Je réfléchissais à la nuance que l'on essaye d'exprimer à travers l'expression "quand même", j'ai pensé que le vocable qu'elle tentait de suppléer, une des acceptions de cette locution éponge qui ampute notre vocabulaire, pouvait être néanmoins, lequel, pour avoir été supplanté, deviendrait presque " le nez en moins " tant il semble relever d'un langage soutenu.

   Et je me suis rendu compte que "toujours" avait cette particularité évidente de n'être jamais fini. J'en ai conclu que "toujours" infini et "jamais" fini c'était presque pareil. Je conçois que sur un plan cyclique les deux se reconduisent, comme le jour et la nuit.

 

   J'ai réussi à faire deux voyages à la décheterie pour me débarrasser de mon stock de gravats, et j'ai fait la vaisselle.

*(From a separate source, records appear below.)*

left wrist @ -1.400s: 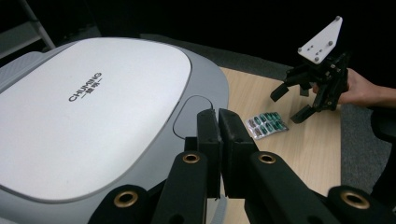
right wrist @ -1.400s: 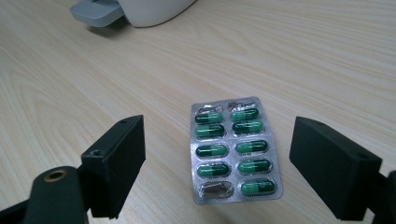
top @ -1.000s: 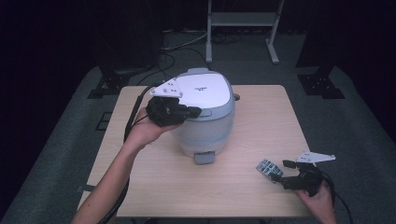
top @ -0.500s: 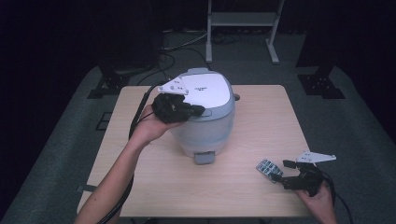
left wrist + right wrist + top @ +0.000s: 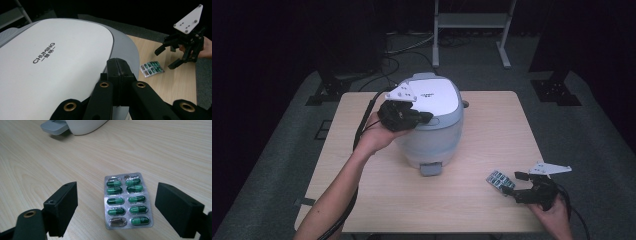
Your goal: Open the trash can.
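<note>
So the wooden table (image 5: 362,145) is carrying one big white and grey rice cooker (image 5: 437,125), which is sitting around the middle with its lid down. The lid is showing "CHUMING" printed on it, and there's a little grey latch tab (image 5: 431,168) sticking out at the front base on the person's side.

The left gripper (image 5: 424,118) is hovering at the cooker's left side, right at the edge of the lid. From its own camera the jaws are pressed together with no gap, nothing between them, and the tips are sitting just over the grey rim of the lid. Can't really tell if they're actually touching it.

The right gripper (image 5: 515,182) is resting low near the front right corner of the table, well apart from the cooker. Its jaws are spread wide and not holding anything. They're pointing at a single blister pack (image 5: 128,200), which is lying flat on the wood just ahead of the tips and lined up with the gap between them, not touched by either jaw.

Counting the pack: two columns of five pockets, so ten. Eight are holding green capsules, and two are looking popped and empty, one at each end of the left column.
</note>
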Motion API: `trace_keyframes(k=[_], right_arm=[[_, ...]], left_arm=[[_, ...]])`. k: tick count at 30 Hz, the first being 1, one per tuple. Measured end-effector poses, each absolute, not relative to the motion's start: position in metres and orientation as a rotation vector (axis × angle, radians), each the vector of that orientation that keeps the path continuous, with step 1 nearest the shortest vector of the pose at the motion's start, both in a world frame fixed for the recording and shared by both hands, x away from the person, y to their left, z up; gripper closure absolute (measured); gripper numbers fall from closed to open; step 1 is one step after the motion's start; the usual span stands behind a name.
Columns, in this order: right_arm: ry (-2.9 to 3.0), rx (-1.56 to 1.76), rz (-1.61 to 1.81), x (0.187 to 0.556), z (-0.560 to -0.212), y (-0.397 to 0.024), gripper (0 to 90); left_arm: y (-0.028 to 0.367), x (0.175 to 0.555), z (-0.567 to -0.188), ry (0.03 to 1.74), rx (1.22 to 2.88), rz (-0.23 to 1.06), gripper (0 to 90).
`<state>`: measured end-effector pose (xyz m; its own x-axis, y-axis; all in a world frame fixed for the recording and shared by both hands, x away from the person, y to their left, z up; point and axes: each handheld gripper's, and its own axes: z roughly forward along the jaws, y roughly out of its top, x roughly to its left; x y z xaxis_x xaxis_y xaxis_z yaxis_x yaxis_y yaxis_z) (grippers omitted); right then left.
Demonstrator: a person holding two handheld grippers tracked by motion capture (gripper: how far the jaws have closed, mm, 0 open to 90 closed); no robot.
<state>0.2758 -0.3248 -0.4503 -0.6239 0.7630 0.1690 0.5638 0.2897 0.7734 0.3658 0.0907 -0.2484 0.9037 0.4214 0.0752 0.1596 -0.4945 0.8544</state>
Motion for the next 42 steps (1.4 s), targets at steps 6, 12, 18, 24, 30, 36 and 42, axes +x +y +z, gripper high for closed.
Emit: trace_keyframes(k=[6,12,18,24,30,36,42], right_arm=[[2.326,1.225,1.244,0.276,-0.45,-0.324,17.0],[2.329,1.229,1.243,0.276,-0.451,-0.324,16.9],[2.335,1.218,1.24,0.276,-0.45,-0.322,16.9],[2.33,1.221,1.245,0.276,-0.45,-0.324,16.9],[2.338,1.221,1.239,0.277,-0.452,-0.324,16.9],[2.343,1.214,1.23,0.275,-0.451,-0.322,16.9],[2.344,1.208,1.221,0.275,-0.451,-0.321,16.9]], left_arm=[[0.089,0.364,-0.247,0.41,2.106,0.369,90.0],[0.089,0.363,-0.246,0.41,2.12,0.39,90.0],[0.087,0.36,-0.247,0.411,2.13,0.402,90.0],[0.089,0.355,-0.239,0.379,2.125,0.416,78.6],[0.096,0.349,-0.227,0.362,2.089,0.386,71.7],[0.104,0.339,-0.228,0.35,2.093,0.373,67.5],[0.115,0.332,-0.231,0.357,2.084,0.354,61.4]])
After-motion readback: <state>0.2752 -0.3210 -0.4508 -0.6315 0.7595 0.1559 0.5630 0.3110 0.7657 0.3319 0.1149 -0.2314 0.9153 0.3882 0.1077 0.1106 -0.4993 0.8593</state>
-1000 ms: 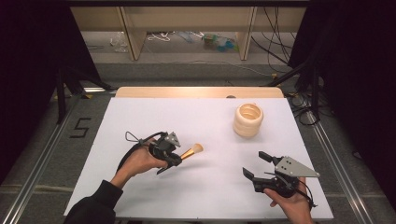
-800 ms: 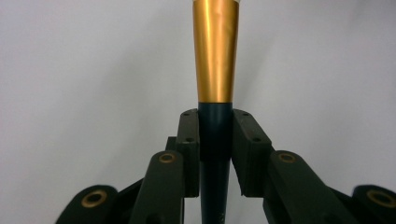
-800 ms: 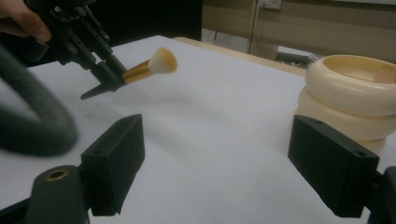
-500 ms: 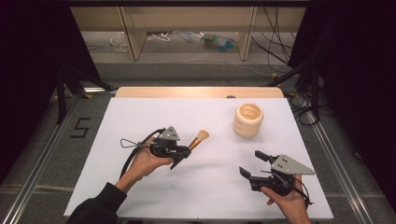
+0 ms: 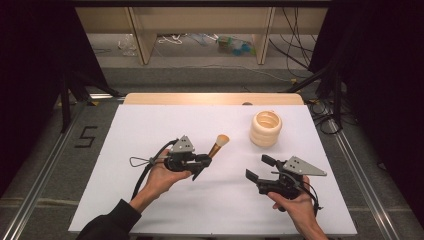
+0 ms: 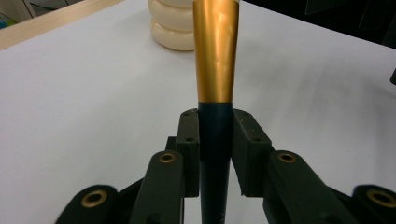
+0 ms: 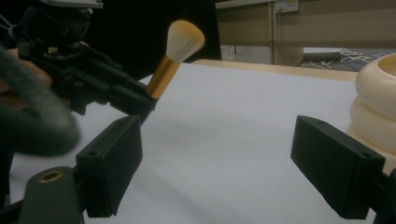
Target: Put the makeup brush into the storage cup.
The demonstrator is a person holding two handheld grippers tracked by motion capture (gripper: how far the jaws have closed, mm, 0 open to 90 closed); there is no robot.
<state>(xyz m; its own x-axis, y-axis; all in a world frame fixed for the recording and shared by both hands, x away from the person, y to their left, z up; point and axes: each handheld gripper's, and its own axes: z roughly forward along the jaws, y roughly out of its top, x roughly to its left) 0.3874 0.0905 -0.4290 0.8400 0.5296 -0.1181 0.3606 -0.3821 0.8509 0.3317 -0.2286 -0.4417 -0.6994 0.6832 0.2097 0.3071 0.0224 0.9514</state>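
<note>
- A white table takes up the middle of the room under a dark surround, with a strip of pale wood along its far edge and a person's two forearms coming in from the near side.
- A cream holder, built like three stacked rings and open at the top, stands upright on the far right part of the table, well apart from both hands; in the left gripper view it rises just behind the brush.
- The right gripper, held low over the near right part of the table with a grey three-cornered plate on top, has its jaws spread wide with nothing between them; in the right gripper view bare tabletop lies in the gap and the holder stands just past the right-hand jaw.
- The left gripper, in the person's left hand near the table's middle, has its jaws clamped on the dark handle of the brush.
- The brush is lifted clear of the table, tilted up and away toward the holder: dark handle in the jaws, gold collar above them, pale tuft of bristles at the free end.
</note>
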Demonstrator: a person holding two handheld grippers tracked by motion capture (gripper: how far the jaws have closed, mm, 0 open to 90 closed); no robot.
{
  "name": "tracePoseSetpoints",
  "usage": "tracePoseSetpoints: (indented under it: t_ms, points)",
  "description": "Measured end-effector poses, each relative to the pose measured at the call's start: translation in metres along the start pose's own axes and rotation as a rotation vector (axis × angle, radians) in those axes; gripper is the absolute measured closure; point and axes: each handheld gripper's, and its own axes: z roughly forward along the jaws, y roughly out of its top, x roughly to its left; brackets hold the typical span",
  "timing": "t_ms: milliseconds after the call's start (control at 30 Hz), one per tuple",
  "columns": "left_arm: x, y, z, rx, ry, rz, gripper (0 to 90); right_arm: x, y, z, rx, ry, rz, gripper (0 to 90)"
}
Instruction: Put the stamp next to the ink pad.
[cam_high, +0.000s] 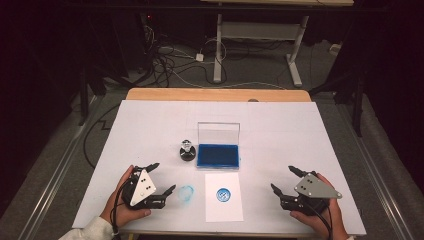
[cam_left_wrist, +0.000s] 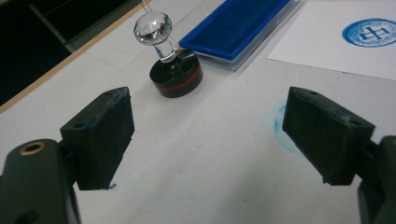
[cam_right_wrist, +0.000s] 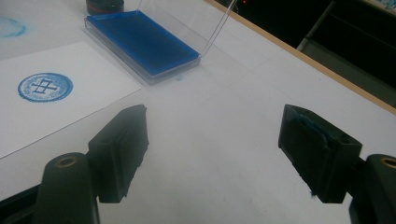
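High view: your left tool (cam_high: 161, 180) and right tool (cam_high: 282, 181) both rest low on the white surface (cam_high: 280, 130), one to either side of the paper sheet (cam_high: 223, 211).
Left tool: jaws stand well apart with nothing between them; the left gripper view shows bare surface between the pads.
Right tool: jaws also apart and empty, as the right gripper view shows.
Stamp (cam_high: 187, 149): it stands upright on its black base, ahead of your left tool and a little toward the middle, just beside the ink pad (cam_high: 218, 155); neither tool touches it.
Ink pad: lid raised, blue pad exposed, ahead of the sheet and between the two tools.
Done: a clean round blue imprint (cam_high: 223, 194) sits on the sheet, so the stamping looks finished and the stamp looks set back down.
Stray mark: a faint blue smear (cam_high: 186, 194) lies on the surface just inside your left tool, off the sheet.
Left: judging from this, little beyond closing the pad's lid, if that belongs to the job.
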Motion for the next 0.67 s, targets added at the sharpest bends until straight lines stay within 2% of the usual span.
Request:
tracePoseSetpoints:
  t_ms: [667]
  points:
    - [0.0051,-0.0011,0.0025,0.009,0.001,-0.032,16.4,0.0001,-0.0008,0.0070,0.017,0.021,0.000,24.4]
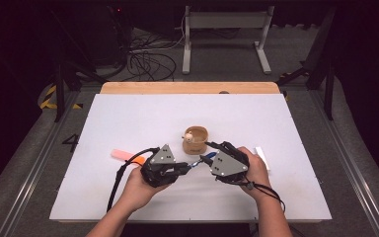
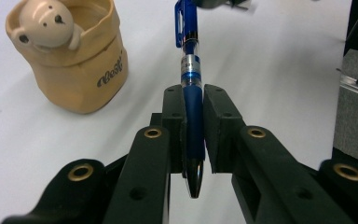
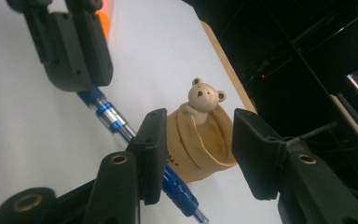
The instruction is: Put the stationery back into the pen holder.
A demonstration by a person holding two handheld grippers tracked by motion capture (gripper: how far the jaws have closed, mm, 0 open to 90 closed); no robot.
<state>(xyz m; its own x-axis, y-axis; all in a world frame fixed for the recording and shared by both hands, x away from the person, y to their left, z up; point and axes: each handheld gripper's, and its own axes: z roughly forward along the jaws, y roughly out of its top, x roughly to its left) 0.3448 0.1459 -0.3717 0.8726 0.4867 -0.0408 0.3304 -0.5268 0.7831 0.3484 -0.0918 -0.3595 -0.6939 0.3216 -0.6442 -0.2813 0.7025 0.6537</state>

   Puis je suis retourné faire des courses pour acheter des chocolats, vainement probablement car je n'y suis pas encore allé.

 

   Finalement si, à nouveau, j'ai pu me procurer une boite. J'ai fait ma tarte aux pommes et préparé mon repas, avec le reste de ma marinade de sanglier, que je ne désespère pas d'accomoder de façon optimale, parce que pour l'instant, c'est moi qui reste, sur ma faim, au regard de ce gibier.

   Sans transition, quoiqu'il en paraîsse, je viens de découvrir un album de nougaro, trés soigné, soeur âme, et j'ai constaté que Lama et Nougaro ont tous les deux écrit une chanson sur les chants désespérés, qui sont les plus beaux, ce dans un élan poétique assez semblable.